So I have decided that I am going to do this 30 day meme now what up.
Buffy. Duh.
I could elaborate, but I think I will
just throw some links at y'all that explain it better than I can.
Actually okay I've changed my mind I will take this opportunity to talk (ABOUT MY FEELINGS BECAUSE WHO AM I) after all.
So. Buffy is actually a character that I never expected to love as much as I do. I always LIKED her, and admired her, and sympathized with her from the start. But I just could not see how I was supposed to be able to identify with her at all. I mean, that flashback of her in L.A. in “Becoming”? Yeah… No.
Weirdly, I never really had this problem with Cordelia. Probably because - at least, in the beginning - she was clearly not supposed to be a role model, hence the viewer need not feel bad about being nothing like her.
Which was my main struggle with Buffy in the early seasons. I say ‘struggle’ there, which may not be the best word for it, because it’s not like I was battling the forces of darkness oh god. But I did find that my feelings for Buffy would change a lot from episode to episode. Some episodes I would feel for her a lot and relate with what she was going through really strongly, and then at other points I would just feel completely disconnected and be like GIRL HOW DOES YOUR MIND WORK I DO NOT KNOW.
To illustrate: Think of the scene where flashback!Buffy comes home after killing her first vampire and then cries in front of her mirror while her parents yell at each other about their problematic daughter in the next room.
And now think of this: “When you kiss me, I want to die.”
…
Yeah. I think y’all get what I’m saying.
And then you have season 3 and I see a lot of people saying that Faith is really difficult to relate to, unlike Buffy who is a super relatable person. Which has always left me cold because in S3? I completely understand Faith. It is not even a problem.
And you better believe that identifying more with the antagonist than the hero is a fucking weird place to be. (SOML, bored now.)
And thus, I was thinking about the “Who Are You”/”Dead Things” parallels recently and I have come to the conclusion that what goes down in that shit is totally the difference between early-season Buffy and late-season Buffy.
In ‘Who Are You’, Faith-as-Buffy beats the shit out of, well, herself. And screams at ‘herself’ about what a piece of shit she is. After the two are put back in their proper bodies, Buffy seems completely astonished about the amount of rage and self-hatred that Faith has.
But two years later, Buffy does the exact same thing. (Except with Spike.)
And that’s it, really, to me.
In the early seasons, Buffy is the girl viewers dream of being. (How many times have you heard the phrase ‘I wanted to be Buffy!’)
In the later seasons? There is not a being on Earth who would want to be her.

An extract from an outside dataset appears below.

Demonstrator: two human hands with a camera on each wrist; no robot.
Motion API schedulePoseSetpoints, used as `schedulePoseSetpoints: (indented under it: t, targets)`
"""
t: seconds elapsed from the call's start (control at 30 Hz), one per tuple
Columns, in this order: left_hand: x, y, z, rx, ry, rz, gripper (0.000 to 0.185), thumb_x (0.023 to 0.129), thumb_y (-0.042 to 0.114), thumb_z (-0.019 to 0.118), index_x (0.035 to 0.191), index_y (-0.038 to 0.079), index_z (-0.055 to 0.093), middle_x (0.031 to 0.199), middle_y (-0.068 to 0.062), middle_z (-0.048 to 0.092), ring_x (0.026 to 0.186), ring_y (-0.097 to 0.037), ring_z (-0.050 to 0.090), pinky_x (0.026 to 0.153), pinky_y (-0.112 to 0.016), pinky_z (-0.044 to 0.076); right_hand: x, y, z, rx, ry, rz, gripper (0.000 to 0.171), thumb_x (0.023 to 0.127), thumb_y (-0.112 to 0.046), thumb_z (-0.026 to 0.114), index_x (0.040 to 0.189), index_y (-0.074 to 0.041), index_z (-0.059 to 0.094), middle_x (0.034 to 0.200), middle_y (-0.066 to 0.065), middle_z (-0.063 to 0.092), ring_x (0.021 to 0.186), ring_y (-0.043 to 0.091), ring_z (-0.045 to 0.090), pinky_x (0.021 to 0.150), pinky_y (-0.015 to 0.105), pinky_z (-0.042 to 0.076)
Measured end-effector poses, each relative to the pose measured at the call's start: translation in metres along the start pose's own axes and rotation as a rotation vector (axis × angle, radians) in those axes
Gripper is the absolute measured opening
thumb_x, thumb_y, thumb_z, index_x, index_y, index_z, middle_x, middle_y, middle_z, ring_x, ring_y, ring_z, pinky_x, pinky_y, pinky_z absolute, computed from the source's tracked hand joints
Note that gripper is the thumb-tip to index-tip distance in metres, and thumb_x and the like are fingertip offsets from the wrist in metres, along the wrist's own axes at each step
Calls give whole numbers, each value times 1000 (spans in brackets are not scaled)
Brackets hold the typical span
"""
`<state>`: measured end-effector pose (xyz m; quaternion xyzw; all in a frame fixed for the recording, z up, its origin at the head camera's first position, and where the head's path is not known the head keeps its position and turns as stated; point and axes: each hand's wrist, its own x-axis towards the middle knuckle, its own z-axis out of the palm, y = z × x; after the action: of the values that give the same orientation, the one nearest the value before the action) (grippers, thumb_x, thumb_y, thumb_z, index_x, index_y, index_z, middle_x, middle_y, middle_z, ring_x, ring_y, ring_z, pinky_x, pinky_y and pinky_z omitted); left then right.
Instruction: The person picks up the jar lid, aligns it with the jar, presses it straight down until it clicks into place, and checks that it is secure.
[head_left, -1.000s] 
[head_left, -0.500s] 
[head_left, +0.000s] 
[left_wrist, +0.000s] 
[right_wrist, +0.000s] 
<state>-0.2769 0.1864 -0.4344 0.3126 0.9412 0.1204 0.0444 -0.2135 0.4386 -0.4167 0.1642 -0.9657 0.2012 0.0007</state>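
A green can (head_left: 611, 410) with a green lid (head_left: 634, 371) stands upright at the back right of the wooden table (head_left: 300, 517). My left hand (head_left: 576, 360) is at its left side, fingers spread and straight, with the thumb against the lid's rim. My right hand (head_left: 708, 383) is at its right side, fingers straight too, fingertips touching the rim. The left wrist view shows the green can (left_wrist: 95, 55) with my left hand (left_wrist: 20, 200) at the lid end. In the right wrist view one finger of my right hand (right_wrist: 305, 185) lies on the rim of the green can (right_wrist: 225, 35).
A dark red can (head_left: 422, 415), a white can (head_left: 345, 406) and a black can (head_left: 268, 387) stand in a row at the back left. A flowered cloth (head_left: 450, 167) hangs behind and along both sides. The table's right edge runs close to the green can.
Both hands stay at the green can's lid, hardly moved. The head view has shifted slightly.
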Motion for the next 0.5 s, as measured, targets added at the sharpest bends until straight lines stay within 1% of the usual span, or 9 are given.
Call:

Not even touching on the colossal emotional trauma she experiences starting from S5 (not that she didn’t have plenty before, but that is really the season shit starts piling on her), Buffy also becomes the kind of girl who fails to live up to the paradigm of social acceptability.
She’s hard. She’s cold. She doesn’t cry on her boyfriend’s shoulder enough. She has difficulty expressing love. She turns away from it. She strings along guys she has no intention of committing to. She has a superiority complex. She has an inferiority complex. She blows up at her friends rather than open up to them. She shuts the world out. She doesn’t want to live in it. She doesn’t see the point. She’s mentally ill. She can’t feel anything. She believes that what she does feel are weaknesses. She has anger issues. She’s not an extrovert. She can’t connect to people. She doesn’t deserve them.
She is still a motherfucking hero.
And that. That is my girl.
The end.
Also, apologies in advance to my non-Buffy flisters for the spam over the next month. Serves you right for not being a fan.